Die Kostüme stimmen, The Thing könnte nicht authentischer gestaltet sein, keine Experimente beim Casting, volle Ausrichtung auf Fans und der erkennbare Wille, es “endlich richtig zu machen”. Ich bin gespannt, wie sehr der Sprung ins kalte Nass von Earth-199999 des MCUs mit diesem Vibe clashen wird, aber für eine gewisse Laufzeit dieses Films dürften wir mal ein abseitiges und eigensinniges Marvel-Abenteuer genießen, so wie das ganz zu Beginn mal möglich war. Schön geschnittener Trailer insgesamt; es hilft hier auch, dass durch Komponist Michael Giacchino bereits ein eigenes Stück für den Trailer geschrieben wurde. Das wirkt wie aus einem Guss, ganz im Gegenteil zu Marvels in Kürze erscheinendem Film…
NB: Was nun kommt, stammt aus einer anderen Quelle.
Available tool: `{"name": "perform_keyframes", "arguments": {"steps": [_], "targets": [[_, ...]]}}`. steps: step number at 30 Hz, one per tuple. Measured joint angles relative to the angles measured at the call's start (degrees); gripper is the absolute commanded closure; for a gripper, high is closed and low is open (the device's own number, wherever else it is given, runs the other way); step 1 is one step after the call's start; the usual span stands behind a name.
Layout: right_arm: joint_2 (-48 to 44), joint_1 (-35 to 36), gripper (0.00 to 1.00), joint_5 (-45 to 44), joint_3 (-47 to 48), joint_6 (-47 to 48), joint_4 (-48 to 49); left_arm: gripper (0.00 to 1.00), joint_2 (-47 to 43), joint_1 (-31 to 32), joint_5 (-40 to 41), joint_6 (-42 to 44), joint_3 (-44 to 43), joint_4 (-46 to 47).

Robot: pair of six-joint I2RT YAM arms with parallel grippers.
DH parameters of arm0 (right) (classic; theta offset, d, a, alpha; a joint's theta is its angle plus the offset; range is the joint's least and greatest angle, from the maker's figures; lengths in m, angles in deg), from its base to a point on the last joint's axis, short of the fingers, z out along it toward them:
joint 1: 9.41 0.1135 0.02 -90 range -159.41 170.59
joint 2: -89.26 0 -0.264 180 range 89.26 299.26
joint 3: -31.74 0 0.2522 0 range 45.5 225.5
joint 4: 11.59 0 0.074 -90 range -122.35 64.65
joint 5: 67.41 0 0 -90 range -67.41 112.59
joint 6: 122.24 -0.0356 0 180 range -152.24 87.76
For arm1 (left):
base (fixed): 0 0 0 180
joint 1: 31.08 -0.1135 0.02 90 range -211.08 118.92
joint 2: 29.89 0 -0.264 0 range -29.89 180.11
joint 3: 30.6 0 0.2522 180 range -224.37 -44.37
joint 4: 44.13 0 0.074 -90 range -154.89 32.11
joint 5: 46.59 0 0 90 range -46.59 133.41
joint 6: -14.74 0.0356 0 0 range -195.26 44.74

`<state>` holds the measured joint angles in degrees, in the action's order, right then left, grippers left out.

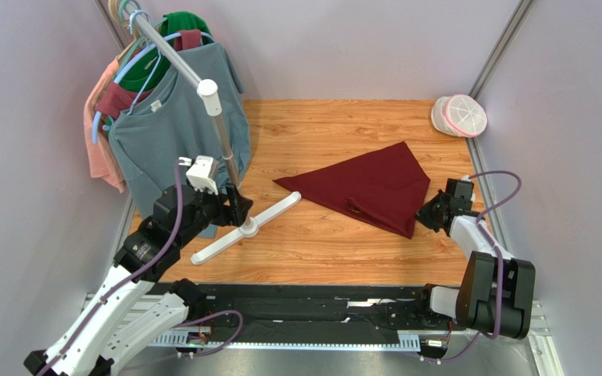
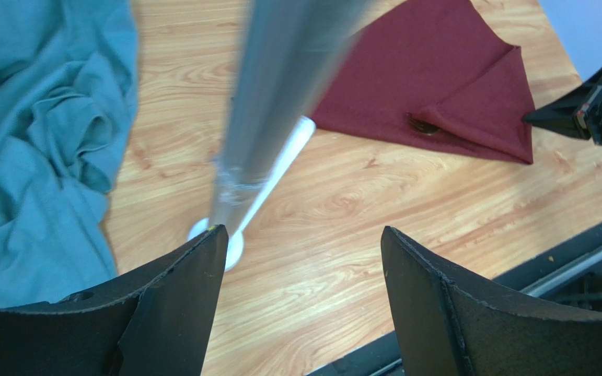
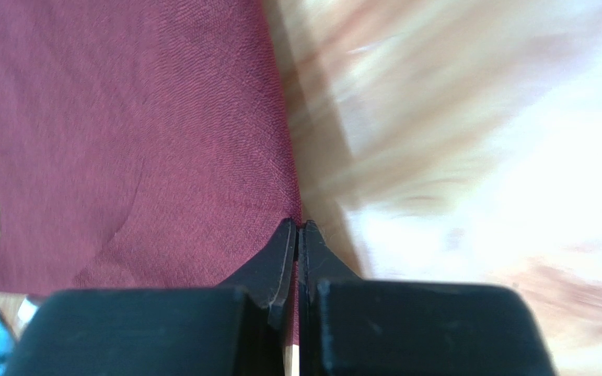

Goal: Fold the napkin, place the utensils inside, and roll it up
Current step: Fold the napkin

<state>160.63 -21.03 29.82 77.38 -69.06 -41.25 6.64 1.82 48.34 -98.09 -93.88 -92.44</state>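
The dark red napkin (image 1: 375,184) lies folded into a triangle on the wooden table, right of centre. It also shows in the left wrist view (image 2: 445,70) and the right wrist view (image 3: 123,133). A small end of the fork (image 1: 353,207) peeks from under a fold near the napkin's near edge (image 2: 424,125); the rest is hidden. My right gripper (image 1: 423,215) is shut, its tips at the napkin's right edge (image 3: 298,225), with no cloth seen between them. My left gripper (image 1: 237,205) is open and empty (image 2: 304,231), beside the rack pole, far left of the napkin.
A clothes rack with a metal pole (image 1: 218,133) and white T-shaped base (image 1: 245,227) stands at the left, hung with a teal shirt (image 1: 171,133) and others. A white-and-pink round object (image 1: 459,116) sits at the back right. A black rail (image 1: 320,301) runs along the near edge.
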Motion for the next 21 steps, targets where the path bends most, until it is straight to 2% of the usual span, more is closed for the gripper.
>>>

Grundsätzlich würde ich aber auch nochmal bei diesem Thema eine Lanze brechen für die alten Filmversuche. Ich mochte den Body Horror von Josh Tranks Version sehr und befürchte, dass dort leider ein guter Film drin steckt, den wir nie sehen werden. Und auch das Casting und die Actionsequenzen der Adaptionen durch Tim Story fand ich spaßig und kompetent. Die mochte ich wirklich gerne.